The safety and scientific validity of this study is the responsibility of the study sponsor and investigators. Listing a study does not mean it has been evaluated by the U.S. Federal Government. Know the risks and potential benefits of clinical studies and talk to your health care provider before participating. Read our disclaimer for details.
 
ClinicalTrials.gov Identifier: NCT03093051
Recruitment Status : Recruiting
First Posted : March 28, 2017
Last Update Posted : January 13, 2020
Sponsor:
Collaborators:
National Heart, Lung, and Blood Institute (NHLBI)
Washington University School of Medicine
Information provided by (Responsible Party):
Cardialen, Inc.

Brief Summary:
This observation study evaluates the safety and effectiveness of UPT therapy in subjects during either an indicated ventricular tachycardia ablation procedure or an ICD implant procedure.

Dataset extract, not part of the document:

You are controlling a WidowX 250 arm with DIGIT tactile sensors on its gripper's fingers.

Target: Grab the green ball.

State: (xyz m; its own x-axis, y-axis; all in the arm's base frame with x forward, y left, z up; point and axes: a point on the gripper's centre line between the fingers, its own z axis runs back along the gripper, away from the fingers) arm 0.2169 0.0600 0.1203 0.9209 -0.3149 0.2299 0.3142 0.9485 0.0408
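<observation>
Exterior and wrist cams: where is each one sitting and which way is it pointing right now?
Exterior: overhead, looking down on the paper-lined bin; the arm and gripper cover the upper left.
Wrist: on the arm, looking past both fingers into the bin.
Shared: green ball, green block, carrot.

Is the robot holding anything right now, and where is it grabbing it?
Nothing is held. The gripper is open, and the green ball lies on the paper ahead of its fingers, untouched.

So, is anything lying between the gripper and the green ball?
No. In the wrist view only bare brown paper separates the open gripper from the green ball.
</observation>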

Condition or disease Intervention/treatment
Ventricular Fibrillation Ventricular Tachycardia Device: Unpinning Termination therapy

Detailed Description:
This non-blinded, single-arm open-label, non-significant risk, phase 1 pilot, acute research feasibility trial aims to demonstrate that the safety and effectiveness of Unpinning Termination (UPT) electrotherapy observed in the canine can be translated to humans and to demonstrate the safety and effectiveness of UPT electrotherapy in the human population most likely to benefit from this therapy. This observation study evaluates the safety and effectiveness of UPT therapy in subjects during either an indicated ventricular tachycardia (VT) catheter ablation or an indicated initial implant or device replacement of an implantable cardioverter defibrillator (ICD).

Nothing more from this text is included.